• _Exercise prompt_:
Below are the records; collect from them each line containing the string "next".

:: Working data

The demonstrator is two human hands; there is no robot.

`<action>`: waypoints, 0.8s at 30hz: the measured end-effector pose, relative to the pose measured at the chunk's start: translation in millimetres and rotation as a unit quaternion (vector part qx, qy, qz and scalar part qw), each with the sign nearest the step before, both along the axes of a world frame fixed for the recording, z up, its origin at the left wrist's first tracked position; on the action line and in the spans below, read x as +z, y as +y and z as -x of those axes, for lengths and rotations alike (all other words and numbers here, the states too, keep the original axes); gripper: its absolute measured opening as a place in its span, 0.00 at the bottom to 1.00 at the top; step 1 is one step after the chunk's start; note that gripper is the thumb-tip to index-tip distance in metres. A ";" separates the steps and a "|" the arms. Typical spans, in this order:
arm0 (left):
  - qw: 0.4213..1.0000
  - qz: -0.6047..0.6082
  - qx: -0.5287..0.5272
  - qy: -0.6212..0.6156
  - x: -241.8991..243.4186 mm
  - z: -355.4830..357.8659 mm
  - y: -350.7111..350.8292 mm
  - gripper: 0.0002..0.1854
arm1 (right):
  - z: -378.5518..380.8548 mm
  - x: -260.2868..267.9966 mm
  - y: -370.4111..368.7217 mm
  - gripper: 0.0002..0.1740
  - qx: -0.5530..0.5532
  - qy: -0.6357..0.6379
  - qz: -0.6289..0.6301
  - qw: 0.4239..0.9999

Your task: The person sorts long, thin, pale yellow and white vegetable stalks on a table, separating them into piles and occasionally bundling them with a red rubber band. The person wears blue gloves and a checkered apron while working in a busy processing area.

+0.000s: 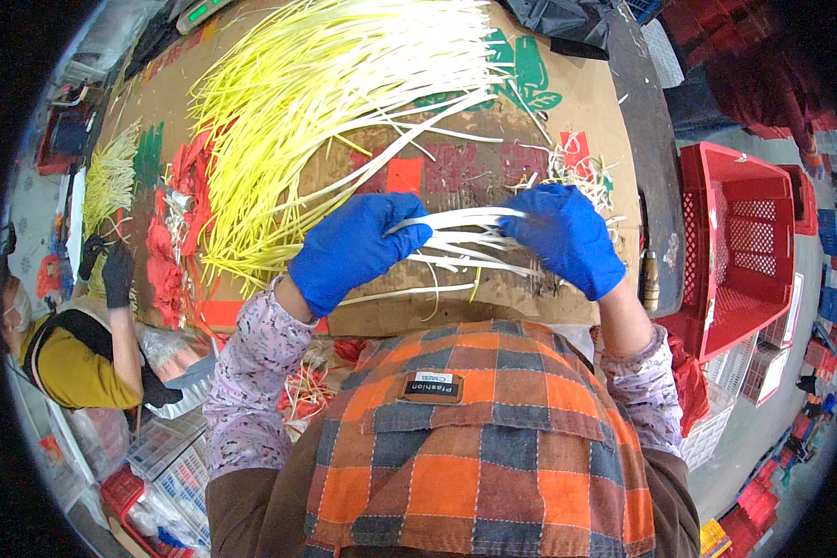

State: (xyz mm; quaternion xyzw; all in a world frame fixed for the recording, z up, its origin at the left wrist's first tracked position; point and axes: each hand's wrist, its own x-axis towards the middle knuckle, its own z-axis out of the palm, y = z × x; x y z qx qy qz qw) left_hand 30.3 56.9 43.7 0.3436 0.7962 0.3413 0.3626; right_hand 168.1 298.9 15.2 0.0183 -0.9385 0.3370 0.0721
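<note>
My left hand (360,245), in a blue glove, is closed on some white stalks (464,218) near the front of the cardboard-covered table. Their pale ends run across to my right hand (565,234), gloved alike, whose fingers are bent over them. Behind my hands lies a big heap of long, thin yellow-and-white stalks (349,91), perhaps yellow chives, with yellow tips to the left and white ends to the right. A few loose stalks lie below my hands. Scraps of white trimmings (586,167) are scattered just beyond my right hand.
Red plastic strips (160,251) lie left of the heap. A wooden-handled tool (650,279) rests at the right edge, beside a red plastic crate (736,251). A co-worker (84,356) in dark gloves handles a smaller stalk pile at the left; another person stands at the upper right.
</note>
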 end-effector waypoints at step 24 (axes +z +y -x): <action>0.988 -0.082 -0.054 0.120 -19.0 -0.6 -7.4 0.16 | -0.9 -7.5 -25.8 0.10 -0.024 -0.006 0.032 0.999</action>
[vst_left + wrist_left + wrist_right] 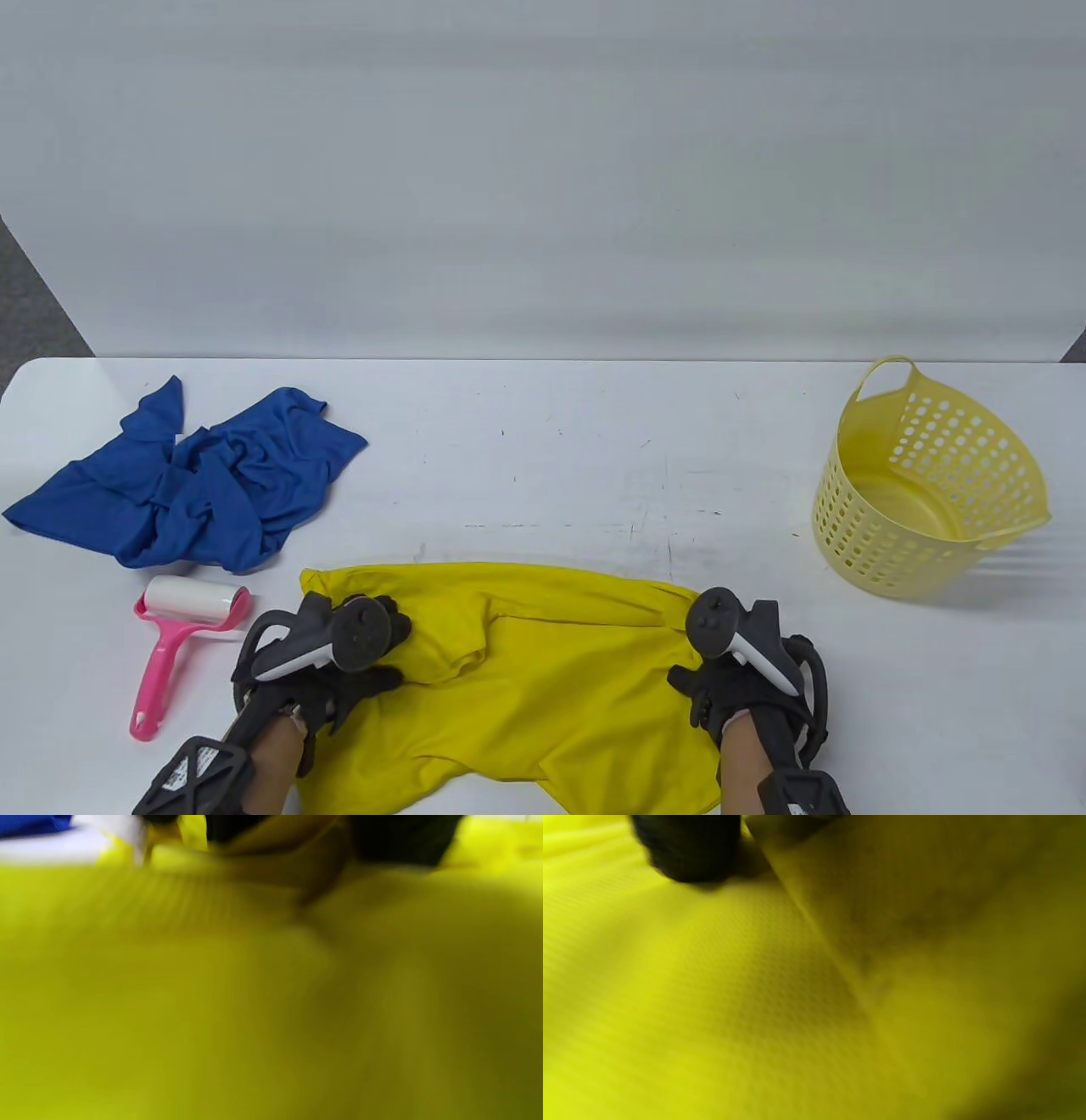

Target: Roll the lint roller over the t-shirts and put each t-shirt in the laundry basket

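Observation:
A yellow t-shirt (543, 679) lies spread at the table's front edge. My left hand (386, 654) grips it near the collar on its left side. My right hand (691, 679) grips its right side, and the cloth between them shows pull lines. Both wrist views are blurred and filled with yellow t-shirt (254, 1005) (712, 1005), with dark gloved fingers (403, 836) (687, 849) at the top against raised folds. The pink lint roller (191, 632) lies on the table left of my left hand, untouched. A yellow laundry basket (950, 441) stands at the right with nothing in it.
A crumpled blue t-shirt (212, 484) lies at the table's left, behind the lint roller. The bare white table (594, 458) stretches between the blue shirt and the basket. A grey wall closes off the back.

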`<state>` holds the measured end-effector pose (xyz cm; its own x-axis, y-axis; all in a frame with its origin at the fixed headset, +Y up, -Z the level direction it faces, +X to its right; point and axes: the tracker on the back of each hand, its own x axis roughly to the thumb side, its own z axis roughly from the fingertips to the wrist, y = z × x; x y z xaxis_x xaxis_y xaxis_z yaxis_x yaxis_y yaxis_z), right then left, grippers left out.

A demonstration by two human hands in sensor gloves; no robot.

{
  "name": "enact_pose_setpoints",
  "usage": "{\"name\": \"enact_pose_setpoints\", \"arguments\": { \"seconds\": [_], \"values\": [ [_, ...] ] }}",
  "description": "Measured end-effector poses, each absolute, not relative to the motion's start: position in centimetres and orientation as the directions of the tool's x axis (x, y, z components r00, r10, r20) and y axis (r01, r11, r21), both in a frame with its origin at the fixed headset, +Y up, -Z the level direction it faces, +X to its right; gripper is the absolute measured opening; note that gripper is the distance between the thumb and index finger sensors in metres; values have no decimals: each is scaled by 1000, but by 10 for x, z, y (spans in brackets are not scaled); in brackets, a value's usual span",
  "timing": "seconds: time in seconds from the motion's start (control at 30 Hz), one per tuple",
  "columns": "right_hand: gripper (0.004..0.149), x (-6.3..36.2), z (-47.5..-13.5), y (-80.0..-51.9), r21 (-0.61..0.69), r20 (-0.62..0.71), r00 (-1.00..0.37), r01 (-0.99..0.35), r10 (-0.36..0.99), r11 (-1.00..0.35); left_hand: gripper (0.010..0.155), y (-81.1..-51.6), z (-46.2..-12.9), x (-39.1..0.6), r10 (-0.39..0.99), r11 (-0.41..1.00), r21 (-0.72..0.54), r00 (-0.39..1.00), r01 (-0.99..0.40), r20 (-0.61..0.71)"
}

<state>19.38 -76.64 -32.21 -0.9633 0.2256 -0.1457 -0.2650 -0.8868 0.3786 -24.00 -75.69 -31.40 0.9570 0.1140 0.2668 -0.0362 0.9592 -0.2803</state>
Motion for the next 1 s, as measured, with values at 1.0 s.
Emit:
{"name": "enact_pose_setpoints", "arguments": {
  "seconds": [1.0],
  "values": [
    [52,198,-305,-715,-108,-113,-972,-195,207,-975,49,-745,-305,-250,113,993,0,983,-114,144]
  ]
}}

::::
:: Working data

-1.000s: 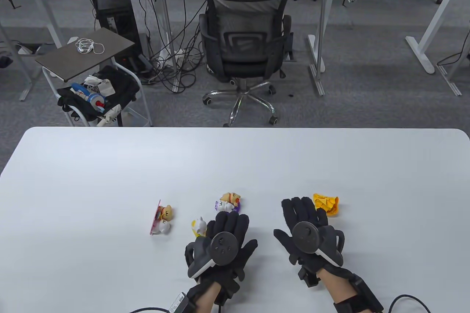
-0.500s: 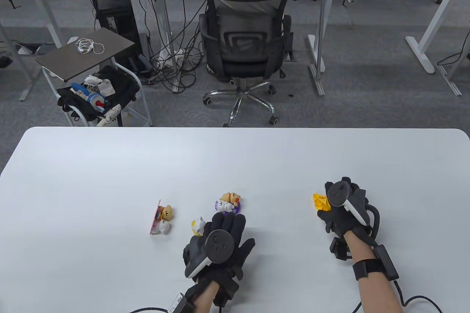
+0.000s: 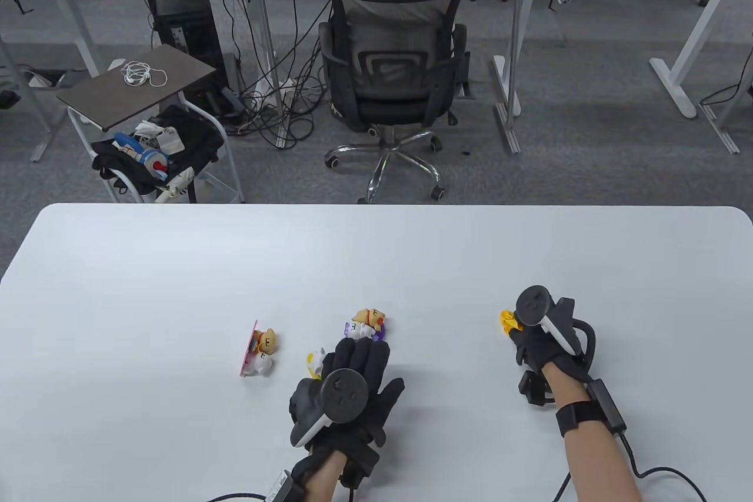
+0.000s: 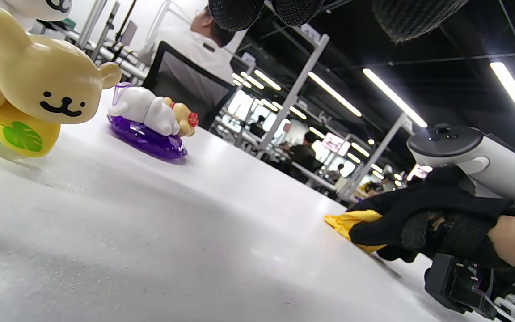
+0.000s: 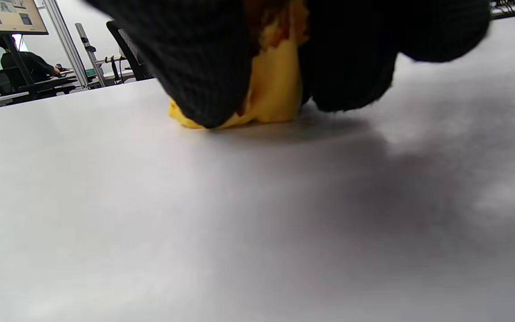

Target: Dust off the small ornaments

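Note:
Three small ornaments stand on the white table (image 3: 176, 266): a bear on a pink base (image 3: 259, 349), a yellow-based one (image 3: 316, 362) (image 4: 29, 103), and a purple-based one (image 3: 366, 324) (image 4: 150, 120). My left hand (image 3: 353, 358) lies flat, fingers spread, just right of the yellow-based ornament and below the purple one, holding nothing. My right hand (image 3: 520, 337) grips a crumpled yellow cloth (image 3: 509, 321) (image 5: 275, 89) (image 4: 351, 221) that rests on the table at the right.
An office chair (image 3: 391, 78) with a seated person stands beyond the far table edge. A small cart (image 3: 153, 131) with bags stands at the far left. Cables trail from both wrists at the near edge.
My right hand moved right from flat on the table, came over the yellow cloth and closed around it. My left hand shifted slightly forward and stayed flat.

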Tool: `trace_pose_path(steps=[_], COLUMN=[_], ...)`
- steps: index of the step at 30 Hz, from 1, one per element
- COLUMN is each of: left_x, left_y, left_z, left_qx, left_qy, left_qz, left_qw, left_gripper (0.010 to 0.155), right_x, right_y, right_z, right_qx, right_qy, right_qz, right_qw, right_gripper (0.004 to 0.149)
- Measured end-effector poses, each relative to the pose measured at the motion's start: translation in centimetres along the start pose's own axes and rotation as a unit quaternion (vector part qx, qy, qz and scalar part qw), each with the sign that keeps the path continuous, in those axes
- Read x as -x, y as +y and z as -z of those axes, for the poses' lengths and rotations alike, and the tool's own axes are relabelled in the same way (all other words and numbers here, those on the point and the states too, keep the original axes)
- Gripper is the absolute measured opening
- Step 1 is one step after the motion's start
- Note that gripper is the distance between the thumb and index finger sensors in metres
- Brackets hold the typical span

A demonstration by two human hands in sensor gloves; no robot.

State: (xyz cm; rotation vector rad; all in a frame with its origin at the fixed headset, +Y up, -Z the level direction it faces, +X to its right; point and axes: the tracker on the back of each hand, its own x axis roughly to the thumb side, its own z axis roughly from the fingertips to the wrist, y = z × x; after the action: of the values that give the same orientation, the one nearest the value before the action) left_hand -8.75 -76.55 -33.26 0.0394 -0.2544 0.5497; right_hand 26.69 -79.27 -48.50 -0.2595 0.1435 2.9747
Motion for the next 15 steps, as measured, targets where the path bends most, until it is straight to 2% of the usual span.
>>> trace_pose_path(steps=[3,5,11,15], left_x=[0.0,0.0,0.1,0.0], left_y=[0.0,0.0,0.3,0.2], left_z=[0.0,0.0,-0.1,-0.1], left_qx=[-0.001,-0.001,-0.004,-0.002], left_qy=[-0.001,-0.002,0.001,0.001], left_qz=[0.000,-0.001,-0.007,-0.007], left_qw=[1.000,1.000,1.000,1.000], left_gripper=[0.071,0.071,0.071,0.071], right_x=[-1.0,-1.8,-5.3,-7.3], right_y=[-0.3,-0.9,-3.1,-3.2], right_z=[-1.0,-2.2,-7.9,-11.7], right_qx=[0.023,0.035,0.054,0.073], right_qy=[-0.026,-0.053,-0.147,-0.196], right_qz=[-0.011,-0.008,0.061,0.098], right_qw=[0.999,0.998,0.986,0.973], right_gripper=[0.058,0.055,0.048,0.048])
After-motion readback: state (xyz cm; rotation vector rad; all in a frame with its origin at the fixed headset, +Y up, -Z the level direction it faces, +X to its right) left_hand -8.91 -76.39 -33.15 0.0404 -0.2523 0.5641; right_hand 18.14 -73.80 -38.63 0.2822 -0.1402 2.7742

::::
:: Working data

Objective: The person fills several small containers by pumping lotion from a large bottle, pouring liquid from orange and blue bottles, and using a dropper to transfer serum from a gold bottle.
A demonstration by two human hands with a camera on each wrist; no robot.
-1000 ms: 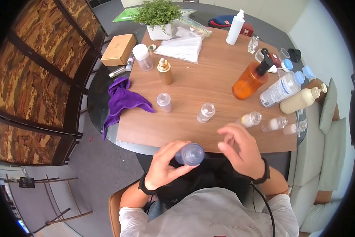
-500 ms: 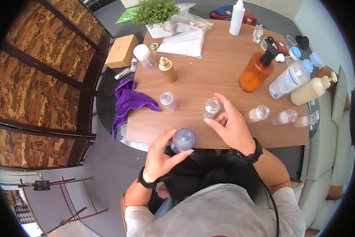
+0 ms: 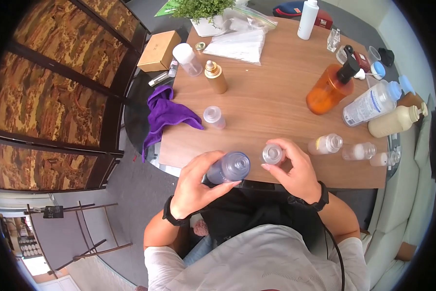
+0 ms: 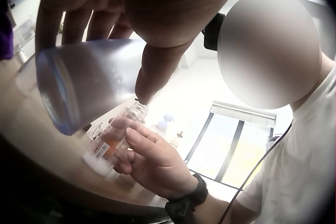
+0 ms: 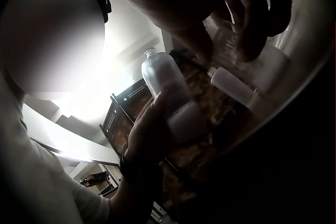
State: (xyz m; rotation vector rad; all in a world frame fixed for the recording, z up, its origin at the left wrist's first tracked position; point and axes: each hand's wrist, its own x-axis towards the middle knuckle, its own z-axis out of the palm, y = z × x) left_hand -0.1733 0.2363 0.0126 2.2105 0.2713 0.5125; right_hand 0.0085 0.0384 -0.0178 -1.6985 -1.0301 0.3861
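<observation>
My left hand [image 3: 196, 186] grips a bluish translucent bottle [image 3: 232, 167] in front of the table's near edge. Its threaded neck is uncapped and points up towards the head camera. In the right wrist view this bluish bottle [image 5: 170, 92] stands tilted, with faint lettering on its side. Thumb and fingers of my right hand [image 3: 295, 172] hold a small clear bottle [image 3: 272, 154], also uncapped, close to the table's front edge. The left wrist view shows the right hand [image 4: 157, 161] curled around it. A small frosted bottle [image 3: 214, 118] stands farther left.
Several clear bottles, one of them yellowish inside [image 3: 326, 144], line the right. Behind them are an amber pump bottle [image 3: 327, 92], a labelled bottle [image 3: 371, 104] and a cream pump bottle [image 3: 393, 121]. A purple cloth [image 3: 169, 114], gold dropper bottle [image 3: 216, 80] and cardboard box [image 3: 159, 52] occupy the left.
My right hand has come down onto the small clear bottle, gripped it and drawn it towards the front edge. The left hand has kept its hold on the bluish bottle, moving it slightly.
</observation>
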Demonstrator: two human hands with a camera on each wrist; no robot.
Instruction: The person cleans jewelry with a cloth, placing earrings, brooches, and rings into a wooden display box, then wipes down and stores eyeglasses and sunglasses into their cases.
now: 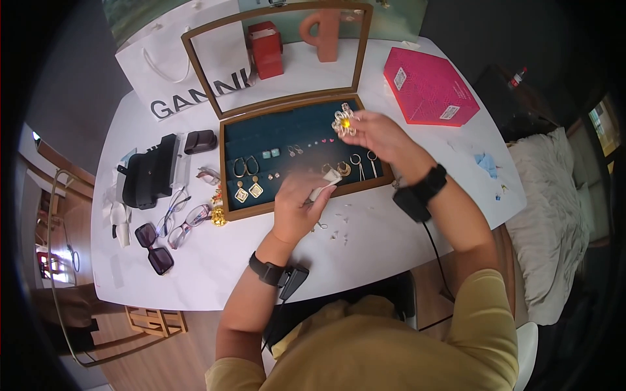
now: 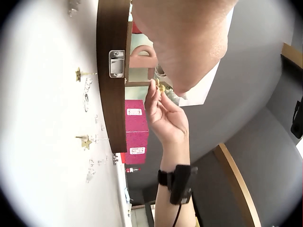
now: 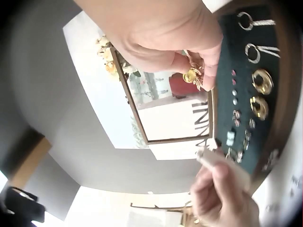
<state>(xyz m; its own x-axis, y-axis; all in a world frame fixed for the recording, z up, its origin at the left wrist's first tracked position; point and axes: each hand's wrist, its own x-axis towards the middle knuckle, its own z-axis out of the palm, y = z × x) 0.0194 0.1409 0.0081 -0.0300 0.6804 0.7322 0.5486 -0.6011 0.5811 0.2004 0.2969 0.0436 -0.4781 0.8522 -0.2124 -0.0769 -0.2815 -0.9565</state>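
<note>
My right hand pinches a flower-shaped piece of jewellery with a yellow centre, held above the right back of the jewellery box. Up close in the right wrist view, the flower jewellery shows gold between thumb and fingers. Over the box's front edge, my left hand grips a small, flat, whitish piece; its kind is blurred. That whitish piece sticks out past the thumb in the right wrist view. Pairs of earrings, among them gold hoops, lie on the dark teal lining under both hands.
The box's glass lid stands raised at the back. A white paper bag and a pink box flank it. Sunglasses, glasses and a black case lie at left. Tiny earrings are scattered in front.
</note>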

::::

• _Result_:
Motion for the next 1 s, as measured, with values at 1.0 s.
Motion for the next 15 steps, as measured, targets where the path bends most, until it is straight to 2% of the usual span.

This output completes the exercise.